New Jersey voters gave a resounding "yes" to expanding property tax benefits for veterans in last week's election.
The ballot question, which passed with 76% of the vote, makes veterans eligible for a $250 property tax deduction regardless of whether they served during a time of war or peace.
It also expands a property tax exemption to include totally disabled veterans no matter when or where they served.
Here's what you need to know about who qualifies under the law, how to get the benefits and what state officials say about when you'll see a drop in your tax bill.
Previously, only veterans who served during times of war were eligible for the deduction and exemption.

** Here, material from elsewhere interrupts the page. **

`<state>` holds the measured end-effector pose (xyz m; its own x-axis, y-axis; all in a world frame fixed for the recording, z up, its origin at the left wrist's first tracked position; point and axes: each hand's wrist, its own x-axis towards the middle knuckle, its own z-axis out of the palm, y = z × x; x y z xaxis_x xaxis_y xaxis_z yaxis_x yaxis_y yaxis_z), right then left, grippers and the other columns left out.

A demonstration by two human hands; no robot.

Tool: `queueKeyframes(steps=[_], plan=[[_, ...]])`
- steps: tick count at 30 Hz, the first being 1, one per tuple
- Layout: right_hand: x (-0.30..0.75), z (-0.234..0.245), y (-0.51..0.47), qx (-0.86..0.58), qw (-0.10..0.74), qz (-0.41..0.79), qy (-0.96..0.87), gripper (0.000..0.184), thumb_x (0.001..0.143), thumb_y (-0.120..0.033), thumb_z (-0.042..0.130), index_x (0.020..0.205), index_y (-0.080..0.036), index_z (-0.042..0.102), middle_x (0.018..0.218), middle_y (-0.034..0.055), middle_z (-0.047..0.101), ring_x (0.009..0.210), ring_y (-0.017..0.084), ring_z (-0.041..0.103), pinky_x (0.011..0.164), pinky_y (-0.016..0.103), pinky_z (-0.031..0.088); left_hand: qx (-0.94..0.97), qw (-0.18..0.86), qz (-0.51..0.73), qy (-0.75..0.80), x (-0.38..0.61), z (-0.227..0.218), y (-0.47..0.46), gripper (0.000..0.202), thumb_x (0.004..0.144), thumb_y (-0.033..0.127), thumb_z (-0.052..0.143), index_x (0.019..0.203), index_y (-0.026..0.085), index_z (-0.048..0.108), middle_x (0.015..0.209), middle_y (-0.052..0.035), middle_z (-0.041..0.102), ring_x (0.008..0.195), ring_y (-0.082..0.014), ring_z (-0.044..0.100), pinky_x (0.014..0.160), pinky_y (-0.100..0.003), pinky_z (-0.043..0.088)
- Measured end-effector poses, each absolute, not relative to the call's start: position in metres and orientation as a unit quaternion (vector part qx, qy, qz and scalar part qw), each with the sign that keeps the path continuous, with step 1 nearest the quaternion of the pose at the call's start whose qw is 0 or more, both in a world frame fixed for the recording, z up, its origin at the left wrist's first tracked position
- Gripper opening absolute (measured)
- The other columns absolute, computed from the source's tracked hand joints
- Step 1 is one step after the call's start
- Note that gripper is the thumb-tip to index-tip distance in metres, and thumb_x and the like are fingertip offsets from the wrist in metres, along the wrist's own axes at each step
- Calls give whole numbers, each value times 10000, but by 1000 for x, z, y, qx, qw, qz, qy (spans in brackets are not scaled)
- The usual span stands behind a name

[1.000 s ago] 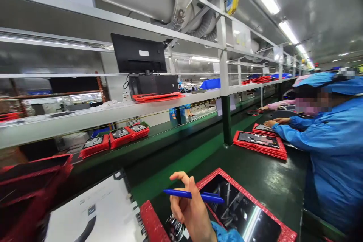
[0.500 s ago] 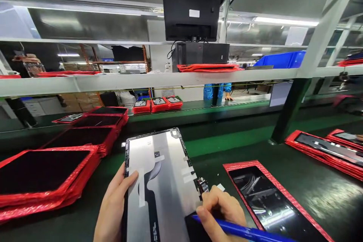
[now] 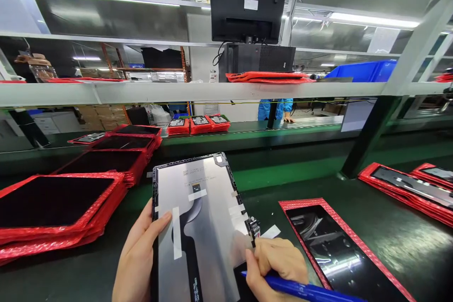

But voters last week overwhelmingly said they think active-duty veterans who served during peacetime should also get the property tax benefits.Who is eligible? The deduction and exemption are for honorably discharged veterans with active-duty service in periods of war or peacetime. If an eligible veteran has died, the surviving spouse can collect the tax relief benefits. Veterans must own their homes to qualify. The 100% property tax exemption for disabled veterans is applicable only to taxes paid on a primary residence.
NJ election:Expanding property tax deduction for veterans? What you need to know
What do I need to do?
Veterans or surviving spouses need to apply at their municipal tax office.
They need to fill out an application form and provide a copy of their DD214 discharge paperwork.
Disabled veterans seeking the 100% exemption need to show Department of Veterans Affairs verification of 100% permanent and total disability, and local rules may require you to bring documents such as proof of property ownership.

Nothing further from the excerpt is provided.